The outline of the tree illustrates the average pattern of sequence similarity, with the conclusion that humans (H) and chimpanzees (C) diverged more recently than humans/chimps and gorillas (G), which diverged more recently than humans/chimps/gorillas and orangutans (O). The solid line inside the outline illustrates the history of a single gene, drawn in black to represent the ancestral state, and then drawn in blue at the time humans and chimps diverged.

This is a gene that acquired its unique differences in the two lineages at the time of the human-chimpanzee split. It fits perfectly with the average pattern.

But just ask yourself: how likely is that? There are tens of thousands of genes in each of these species. Do you really think all the differences popped into existence simultaneously, at one instant when two populations of our last common ancestor discretely and completely separated? Of course not: you'd have to be a creationist to believe in something that stupid.

Here's another possibility.

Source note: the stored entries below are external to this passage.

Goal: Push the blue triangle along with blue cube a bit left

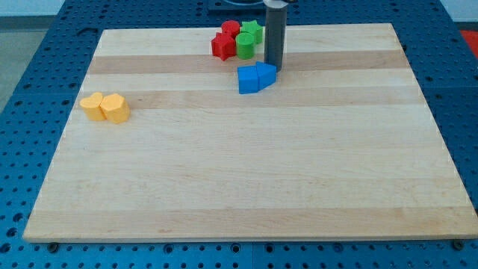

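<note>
The blue cube (248, 79) and the blue triangle (267, 75) sit touching each other near the top middle of the wooden board (246, 187), the cube on the view's left. My tip (273, 66) stands right behind the blue triangle, at its upper right edge, touching or nearly touching it. The dark rod rises from there to the view's top.
A cluster of a red star-like block (222, 45), a red block (231, 29), a green cylinder (244, 44) and a green star (252, 31) lies just above-left of the blue blocks. Two yellow blocks (105, 107) sit together at the board's left.
</note>
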Robot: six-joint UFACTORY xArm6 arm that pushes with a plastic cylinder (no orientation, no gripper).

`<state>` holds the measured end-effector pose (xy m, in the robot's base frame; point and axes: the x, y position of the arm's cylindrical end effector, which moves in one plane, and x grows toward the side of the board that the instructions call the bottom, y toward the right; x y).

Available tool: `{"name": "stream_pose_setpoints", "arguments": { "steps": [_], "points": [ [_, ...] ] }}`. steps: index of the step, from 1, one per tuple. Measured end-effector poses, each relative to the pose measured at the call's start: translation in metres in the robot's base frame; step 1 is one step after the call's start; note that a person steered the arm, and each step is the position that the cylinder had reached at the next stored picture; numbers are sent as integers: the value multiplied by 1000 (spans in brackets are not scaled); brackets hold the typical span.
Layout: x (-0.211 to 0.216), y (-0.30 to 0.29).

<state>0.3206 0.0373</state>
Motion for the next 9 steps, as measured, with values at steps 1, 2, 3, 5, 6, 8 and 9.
{"name": "stream_pose_setpoints", "arguments": {
  "steps": [1, 2, 3, 5, 6, 8, 9],
  "points": [
    [11, -7],
    [11, -4],
    [11, 26],
    [21, 51],
    [24, 56],
    [32, 46],
    [32, 30]
  ]
}}
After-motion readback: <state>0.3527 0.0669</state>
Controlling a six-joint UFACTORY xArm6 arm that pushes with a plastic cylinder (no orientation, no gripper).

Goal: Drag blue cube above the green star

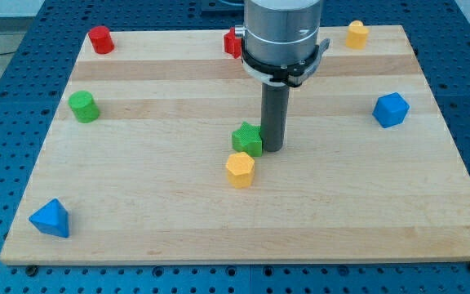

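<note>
The blue cube (391,109) sits near the view's right edge of the wooden board (137,204). The green star (248,139) lies near the board's middle. My tip (272,148) stands on the board right beside the green star, at its right side, seemingly touching it. The blue cube is far to the right of my tip and slightly higher in the view.
A yellow hexagonal block (240,169) lies just below the green star. A green cylinder (83,106) is at the left, a red cylinder (100,39) at the top left, a blue triangular block (50,219) at the bottom left, a red block (232,42) partly hidden behind the arm, a yellow block (356,34) at the top right.
</note>
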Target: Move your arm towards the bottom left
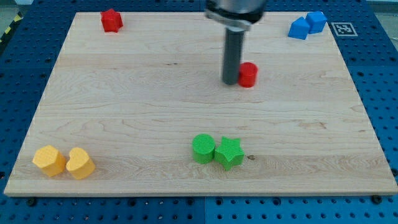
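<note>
My dark rod comes down from the view's top centre, and my tip (231,81) rests on the wooden board (124,112) just left of a small red cylinder (248,74), touching or nearly touching it. A red star-like block (112,20) sits at the top left. Two blue blocks (306,25) sit together at the top right. A green cylinder (203,149) and a green star (229,153) touch each other at the bottom centre. A yellow hexagonal block (49,160) and a yellow heart (80,163) sit side by side at the bottom left.
The board lies on a blue perforated table (18,74). A black-and-white marker tag (343,28) sits off the board's top right corner. The board's bottom edge runs close below the yellow blocks.
</note>
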Controlling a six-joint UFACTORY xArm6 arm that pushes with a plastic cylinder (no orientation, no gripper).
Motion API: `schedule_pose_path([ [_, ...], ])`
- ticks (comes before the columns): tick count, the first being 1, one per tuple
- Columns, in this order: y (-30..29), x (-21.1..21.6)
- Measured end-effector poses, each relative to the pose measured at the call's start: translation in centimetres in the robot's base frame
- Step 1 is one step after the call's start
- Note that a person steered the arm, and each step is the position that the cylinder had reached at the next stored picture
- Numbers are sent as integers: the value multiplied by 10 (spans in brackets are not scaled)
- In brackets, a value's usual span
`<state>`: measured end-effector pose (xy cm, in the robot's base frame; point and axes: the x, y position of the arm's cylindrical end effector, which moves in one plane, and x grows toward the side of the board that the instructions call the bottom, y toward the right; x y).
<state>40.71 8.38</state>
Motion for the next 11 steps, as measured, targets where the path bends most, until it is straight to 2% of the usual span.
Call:
schedule_pose_path([
  [2, 128, 0],
  [3, 136, 2],
  [4, 110, 23],
  [5, 16, 54],
  [6, -103, 82],
  [7, -233, 97],
  [8, -321, 94],
  [10, -388, 100],
  [11, -388, 105],
])
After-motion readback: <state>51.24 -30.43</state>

Speciation wasn't instantaneous, but a matter of multiple populations existing in parallel, with changes in genes appearing in different subsets at different times, spread out over long periods of time. So sometimes a mutation unique to one extant lineage appeared long before the split, and was just sorted at the time of separation into one lineage or the other.

hc2.jpeg

In this case, comparison of the gene in question would give the same qualitative answer — humans and chimps are most closely related — but a different quantitative difference in the time of divergence. But as you can see, it requires nothing weird or unexplainable or contradictory to evolutionary theory: you just have to appreciate the population nature of evolution.

We can go further: different forms of the genes can be sorted into different lineages entirely by chance.

hcgalts.jpeg

In these cases, we have two different forms of a gene that arose in ancestral population, ancestral to humans, chimps, and gorillas. By drift, one form was lost in the gorilla lineage, but both forms continue to be found in the ancestral manpanzee population; at the time of human/chimp divergence, these gene forms were sorted into different lineages. By chance, these will show either a closer relationship between humans and gorillas or chimpanzees and gorillas.

And the likelihood of HC2, HG, and CG above are equally probable!

So the creationist argument against evolution on the basis of incomplete lineage sorting is very, very silly. The only way you would fail to see ILS is if every genetic difference between two species emerged simultaneously, in lockstep, in one grand swoop. That is, the observation of ILS contradicts creationism, not evolution.

The authors of the Nature paper were well aware of this, and even illustrated it in their first figure.

hcgo_tree.jpeg
Phylogeny of the great ape family, showing the speciation of human (H), chimpanzee (C), gorilla (G) and orang-utan (O). Horizontal lines indicate speciation times within the hominine subfamily and the sequence divergence time between human and orang-utan. Interior grey lines illustrate an example of incomplete lineage sorting at a particular genetic locus--in this case (((C, G), H), O) rather than (((H, C), G), O). Below are mean nucleotide divergences between human and the other great apes from the EPO alignment.

We can measure the average genetic distance between the species (the percentages at the bottom of the figure), but we can still see individual genes (the gray line) that branched at different points in their history. This is simply not a problem for evolutionary theory; once again, the creationists rely on their proponents having a foolishly cartoonish version of evolution in their heads in order to raise a false objection.


Scally A, Dutheil JY, Hillier LW et al. (2012) Insights into hominid evolution from the gorilla genome sequence. Nature 483:169-175.

Dutheil JY, Ganapathy G, Hobolth A, Mailund T, Uyenoyama MK, Schierup MH (2009) Ancestral Population Genomics: The Coalescent Hidden Markov Model Approach. Genetics 183: 259-274.